Part 3 of the Advanced Capture Stack series covered the role AI—and in particular, machine learning—plays in cognitive capture. Most practical areas to apply machine learning are the areas associated with document classification and data extraction tasks. Machine learning is not all the same and each task drives the selection of the proper machine learning techniques.
This Document Preprocessing stage is traditionally limited to handling documents that are captured with cameras such as scanners or mobile phones. The reality is that any time a document moves from digital (presumably created by Microsoft Word or another application), to analog (printed out), and then back to digital again (via a camera), there is loss of fidelity. This loss in fidelity reduces the amount of automation that can be achieved. If a system must use OCR or another form of recognition, it generally performs best when the data on which it operates is in pristine condition.
To be in pristine condition means that data is very clear, and there is no “noise” in the form of blotches or even tiny speckles that can be introduced by the camera or by problems with the paper such as bends or folds, dirt or ink smudging, or the occasional spilled beverage. The ideal scenario is that the data to be processed is unadulterated. There are the other problems associated with the image quality such as low contrast, excessive tilting (often called “skew”) one direction or another, images that are upside-down, or images that are stretched, not the proper size or resolution.
All of the technologies in this stage are designed to rectify common (or uncommon) problems to get the document to as close to that of the original, pristine version as possible. Specific technologies or techniques involved include:
- De-skewing. This is the process of taking an image of a document that is scanned at an angle and reorienting it so that all text is horizontal. The algorithms involved can be simple, relying upon the image boundaries, or it can involve analyzing the text in order to orient the image.
- De-speckling. This is the process of analyzing an image and removing pixels that, through image analysis, do not appear to be part of the original document.
- Scaling. This is the process of changing the size of the image as it is displayed. This function allows a document to resemble the same size as what is expected. Some software does a better job than others in terms of correcting the degree of scaling.
- Binarization. This is the process of converting a color or grayscale image to black-and-white. Black-and-white images provide the highest level of contrast for the recognizers.
- Resolution setting.
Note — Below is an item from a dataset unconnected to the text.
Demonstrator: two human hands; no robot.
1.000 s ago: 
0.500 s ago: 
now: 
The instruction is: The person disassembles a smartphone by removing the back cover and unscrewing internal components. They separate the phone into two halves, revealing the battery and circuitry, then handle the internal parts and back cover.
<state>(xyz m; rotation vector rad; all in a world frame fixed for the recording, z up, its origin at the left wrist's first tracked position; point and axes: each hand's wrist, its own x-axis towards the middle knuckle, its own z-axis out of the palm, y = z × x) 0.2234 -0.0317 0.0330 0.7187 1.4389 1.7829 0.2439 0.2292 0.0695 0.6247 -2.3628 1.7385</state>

This is the process of changing the resolution of the image so that it can conform to the parameters of a given recognition process.
Document Classification and Separation
If you have more than one document type that you need to process within a single workflow, some type of document classification is required to allow for documents to be identified and routed to different processes, for instance an accounts receivable process that involves a remittance document and check, each of which has data that needs to be extracted, validated and exported into an accounting system. Most document classification in production uses a rules-based approach where a subject matter expert analyzes key attributes of each document type, such as presence of keywords or specific data, and then constructs rules that dictate document type assignment.
Text and Visual Classification
The cognitive capture variant of document classification, involves machine learning, where instead of someone manually encoding rules, a set of algorithms parse and analyze documents to identify key “features” that are reliable-enough to distinguish one document type from another. There are two basic types of classifiers: text and visual.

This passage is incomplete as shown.